Two House Republicans won’t seek reelection
COLUMBUS, OHIO — Republicans scrambled to find a candidate for one of the nation’s most competitive congressional districts as Rep. Deborah Pryce, nearly a casualty of the 2006 Democratic surge, announced Thursday that she would not seek a ninth term.
Also announcing that he will not run for reelection in 2008 was Rep. Charles W. “Chip” Pickering, a six-term Republican from Mississippi.
Pryce, once the most powerful Republican woman in Congress, beat Mary Jo Kilroy last year by 1,062 votes out of 220,000 cast. Democrats are backing Kilroy, a Franklin County commissioner, in 2008.
Former Atty. Gen. Jim Petro, now a lawyer in private practice, said Thursday that House GOP leader John A. Boehner and others had approached him about running for the nomination. He said he would decide within two weeks whether to get back into politics.

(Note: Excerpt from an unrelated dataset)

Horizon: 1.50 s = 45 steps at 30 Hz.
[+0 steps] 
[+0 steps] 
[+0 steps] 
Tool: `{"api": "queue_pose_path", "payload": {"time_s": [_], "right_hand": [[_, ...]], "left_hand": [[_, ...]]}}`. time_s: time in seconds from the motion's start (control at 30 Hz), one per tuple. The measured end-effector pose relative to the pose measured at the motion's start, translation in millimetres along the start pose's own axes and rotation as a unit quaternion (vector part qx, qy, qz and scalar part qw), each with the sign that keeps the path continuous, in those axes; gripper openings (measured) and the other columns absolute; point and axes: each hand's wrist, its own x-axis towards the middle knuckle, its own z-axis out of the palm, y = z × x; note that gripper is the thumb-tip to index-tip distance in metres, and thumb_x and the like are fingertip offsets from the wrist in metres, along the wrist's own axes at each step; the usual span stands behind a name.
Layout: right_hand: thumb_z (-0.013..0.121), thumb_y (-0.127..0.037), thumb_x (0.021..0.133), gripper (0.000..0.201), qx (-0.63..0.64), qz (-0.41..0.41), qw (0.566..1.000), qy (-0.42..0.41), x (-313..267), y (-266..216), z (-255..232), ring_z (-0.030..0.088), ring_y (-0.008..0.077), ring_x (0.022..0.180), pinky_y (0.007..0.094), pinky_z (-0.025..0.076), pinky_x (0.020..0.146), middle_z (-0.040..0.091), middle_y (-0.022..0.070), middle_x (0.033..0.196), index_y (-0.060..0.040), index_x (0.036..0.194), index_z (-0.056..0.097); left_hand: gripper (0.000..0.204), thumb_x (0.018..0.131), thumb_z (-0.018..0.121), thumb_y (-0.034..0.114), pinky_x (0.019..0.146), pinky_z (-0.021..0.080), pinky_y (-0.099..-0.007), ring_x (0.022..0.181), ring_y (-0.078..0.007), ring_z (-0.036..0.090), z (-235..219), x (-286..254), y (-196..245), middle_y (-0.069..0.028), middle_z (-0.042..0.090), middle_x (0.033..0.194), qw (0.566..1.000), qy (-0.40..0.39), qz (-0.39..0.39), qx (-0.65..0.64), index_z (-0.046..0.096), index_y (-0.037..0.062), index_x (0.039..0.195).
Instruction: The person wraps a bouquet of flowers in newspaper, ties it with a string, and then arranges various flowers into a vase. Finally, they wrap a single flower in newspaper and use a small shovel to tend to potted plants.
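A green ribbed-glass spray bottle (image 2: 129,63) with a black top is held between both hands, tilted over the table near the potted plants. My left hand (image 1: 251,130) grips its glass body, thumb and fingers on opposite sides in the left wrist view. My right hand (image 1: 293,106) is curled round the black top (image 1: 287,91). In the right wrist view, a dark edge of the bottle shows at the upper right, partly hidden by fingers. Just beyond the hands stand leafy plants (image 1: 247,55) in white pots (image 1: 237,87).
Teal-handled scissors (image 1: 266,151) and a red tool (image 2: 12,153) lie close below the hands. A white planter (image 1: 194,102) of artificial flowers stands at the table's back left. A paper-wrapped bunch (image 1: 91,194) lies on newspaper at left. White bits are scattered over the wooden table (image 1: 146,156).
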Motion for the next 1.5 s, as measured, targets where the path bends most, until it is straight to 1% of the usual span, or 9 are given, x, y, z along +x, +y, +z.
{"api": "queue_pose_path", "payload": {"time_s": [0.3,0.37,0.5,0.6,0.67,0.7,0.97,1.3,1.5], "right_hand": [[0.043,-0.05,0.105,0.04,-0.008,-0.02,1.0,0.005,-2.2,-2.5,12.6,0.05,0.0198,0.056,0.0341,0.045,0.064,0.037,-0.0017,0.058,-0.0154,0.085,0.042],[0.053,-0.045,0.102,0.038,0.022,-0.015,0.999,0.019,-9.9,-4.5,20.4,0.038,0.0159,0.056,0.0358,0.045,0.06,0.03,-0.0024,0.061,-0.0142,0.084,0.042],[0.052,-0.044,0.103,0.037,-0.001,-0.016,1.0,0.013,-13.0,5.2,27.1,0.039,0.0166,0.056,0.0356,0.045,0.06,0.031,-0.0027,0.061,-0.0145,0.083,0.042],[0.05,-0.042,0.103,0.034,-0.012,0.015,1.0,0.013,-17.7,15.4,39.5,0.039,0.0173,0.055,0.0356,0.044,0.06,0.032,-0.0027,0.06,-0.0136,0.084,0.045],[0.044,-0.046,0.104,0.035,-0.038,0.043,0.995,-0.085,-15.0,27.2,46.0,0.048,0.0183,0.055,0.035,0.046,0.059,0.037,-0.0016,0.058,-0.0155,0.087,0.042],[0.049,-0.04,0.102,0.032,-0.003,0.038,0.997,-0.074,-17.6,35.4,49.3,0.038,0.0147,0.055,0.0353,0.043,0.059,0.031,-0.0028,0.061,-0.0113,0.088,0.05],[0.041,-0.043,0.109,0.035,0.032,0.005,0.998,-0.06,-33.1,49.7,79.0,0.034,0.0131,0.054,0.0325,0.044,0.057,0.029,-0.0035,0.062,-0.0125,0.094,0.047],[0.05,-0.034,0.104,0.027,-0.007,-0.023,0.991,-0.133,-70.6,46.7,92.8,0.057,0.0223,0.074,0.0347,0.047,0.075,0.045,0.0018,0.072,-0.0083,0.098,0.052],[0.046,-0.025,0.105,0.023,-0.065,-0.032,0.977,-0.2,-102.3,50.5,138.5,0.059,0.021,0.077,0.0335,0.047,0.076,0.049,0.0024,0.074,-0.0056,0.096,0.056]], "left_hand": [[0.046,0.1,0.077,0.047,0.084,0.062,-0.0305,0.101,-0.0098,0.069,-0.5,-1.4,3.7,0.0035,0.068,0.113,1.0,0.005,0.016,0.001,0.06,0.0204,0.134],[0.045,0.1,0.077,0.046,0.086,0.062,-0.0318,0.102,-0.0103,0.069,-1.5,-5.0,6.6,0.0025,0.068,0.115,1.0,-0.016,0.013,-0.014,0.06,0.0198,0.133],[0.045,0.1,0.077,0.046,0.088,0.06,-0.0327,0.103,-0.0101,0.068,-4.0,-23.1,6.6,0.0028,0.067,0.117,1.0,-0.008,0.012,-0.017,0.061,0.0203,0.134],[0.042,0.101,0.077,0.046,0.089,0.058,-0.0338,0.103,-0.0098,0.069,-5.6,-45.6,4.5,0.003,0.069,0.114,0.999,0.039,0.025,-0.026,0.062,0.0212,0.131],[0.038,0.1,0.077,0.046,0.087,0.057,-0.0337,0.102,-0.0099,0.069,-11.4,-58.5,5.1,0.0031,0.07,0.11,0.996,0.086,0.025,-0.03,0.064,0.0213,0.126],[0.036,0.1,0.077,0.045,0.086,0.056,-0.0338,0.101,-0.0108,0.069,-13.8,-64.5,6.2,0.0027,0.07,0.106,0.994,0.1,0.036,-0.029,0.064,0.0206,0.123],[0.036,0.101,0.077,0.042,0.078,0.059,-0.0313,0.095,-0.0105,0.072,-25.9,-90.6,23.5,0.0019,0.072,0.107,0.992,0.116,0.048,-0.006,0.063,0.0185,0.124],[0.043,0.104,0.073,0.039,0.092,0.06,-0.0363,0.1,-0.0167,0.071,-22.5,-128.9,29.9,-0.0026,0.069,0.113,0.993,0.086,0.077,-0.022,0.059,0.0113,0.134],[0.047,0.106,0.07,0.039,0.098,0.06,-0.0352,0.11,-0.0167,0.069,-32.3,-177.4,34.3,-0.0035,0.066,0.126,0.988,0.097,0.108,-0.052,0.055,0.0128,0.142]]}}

“I’m giving those thoughts a lot of consideration now,” Petro said.
State Sen. Steve Stivers, another Republican mentioned as a possible replacement for Pryce, said he had no interest in the job.
Pryce, 56, said she based her decision on wanting to spend time with her elderly parents and her daughter Mia, who starts kindergarten next week. She noted that another daughter, Caroline, died in 1999 at age 9 from a rare cancer.
“I missed a lot of her growing up,” Pryce said of Caroline. “I don’t what that to happen again.”
Pickering’s seat could be safer for the GOP: No Democrat challenged him in 2006.
“I have a window of opportunity to maximize my time, influence and participation in the lives of my five sons now ages 8 to 17,” Pickering said in a statement. “Time is the one element I can never recover or regain.”
Pickering, 44, did not say whether he has a new job lined up.
He has been widely regarded as a potential candidate for Republican Sen. Thad Cochran’s job if he decides to leave it.